Recent reviews on Automatic Differentiation (AD) can be found in37,38; a brief review is in Appendix D. To obtain MLE of GMMs, EM elegantly solves 3 problems: (1) Intractability of evaluating the closed-forms of the derivatives, (2) Ensuring positive definiteness of the covariance estimates \({\hat{\Sigma }}_k\), and (3) Ensuring the constraint on the component weights (\(\sum _k {\hat{\pi }}_k = 1\)). Problem 1 is inherently solved by the use of AD. Problems 2 can be addressed through simple reparametrizations in the form of matrix decomposition34,39. Problems 3 can be addresed through the unbounded \(\alpha _k\) as the log-proportions where \(\log \pi _k = \alpha _k - {\log (\sum _{k^{'}=1}^K e^{\alpha _{k^{'}}})}\). Details are in Appendix D. Constraints used in EM to mitigate spurious solutions and contamination can also be used in AD-GD through changes in the update equations.

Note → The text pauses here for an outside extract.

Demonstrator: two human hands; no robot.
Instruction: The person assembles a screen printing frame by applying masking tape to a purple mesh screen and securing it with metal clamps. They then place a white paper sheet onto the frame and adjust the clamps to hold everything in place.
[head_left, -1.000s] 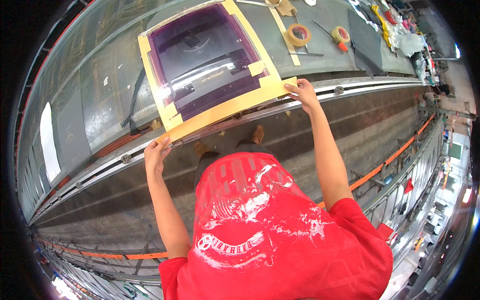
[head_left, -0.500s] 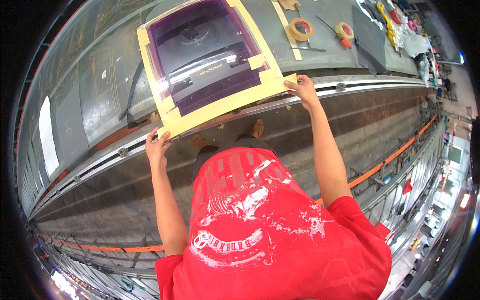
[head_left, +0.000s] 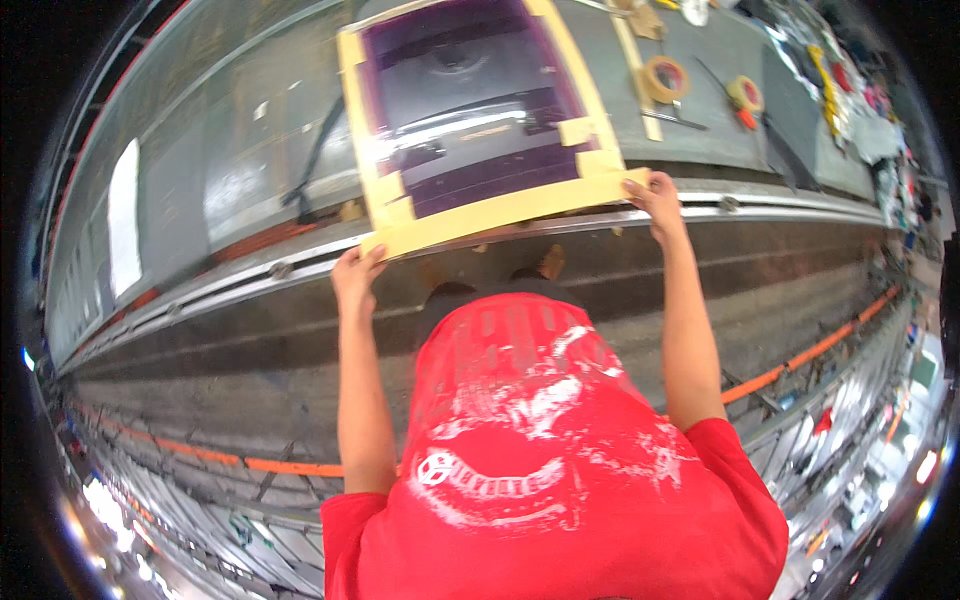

Inferior clustering solutions

In this section, we illustrate inferior clustering solutions through an empirical comparison of EM and AD-GD in cases of misspecification. We also theoretically analyze the role of asymmetric fitted components in misspecified Gaussian mixture models.

Simulation study

We study the clustering solutions obtained by fitting misspecified GMM on Pinwheel data, also known as warped GMM, with 3 components and 2 dimensions40. Pinwheel data is generated by sampling from Gaussian distributions, and then stretching and rotating the data. The centers are equidistant around the unit circle. The variance is controlled by parameters r, the radial standard deviation and t, the tangential standard deviation. The warping is controlled by a third parameter, s, the rate parameter. Thus, the extent of misspecification (i.e., the deviation of the data from the assumed Gaussian distributions in GMM) can be controlled using these parameters. An example is shown in Fig. 1. We generate 1800 Pinwheel datasets with different combinations of parameters. In addition, we also simulate 1800 3-component, 2-dimensional datasets from GMM with varying overlap of components (to analyze as a control case where there is no misspecification in fitting a GMM). For each dataset we obtain two clustering solutions, one each using EM and AD-GD. We run both the algorithms till convergence, using the same initialization and stopping criterion. We use ARI to evaluate performance where higher values indicate better clustering. Details are in Appendix E.

Figure 1
figure 1

4 clustering solutions obtained with AD-GD using different initializations on Pinwheel data; Sets refer to groups in Table 1; in parentheses: (ARI, AIC), best values in bold.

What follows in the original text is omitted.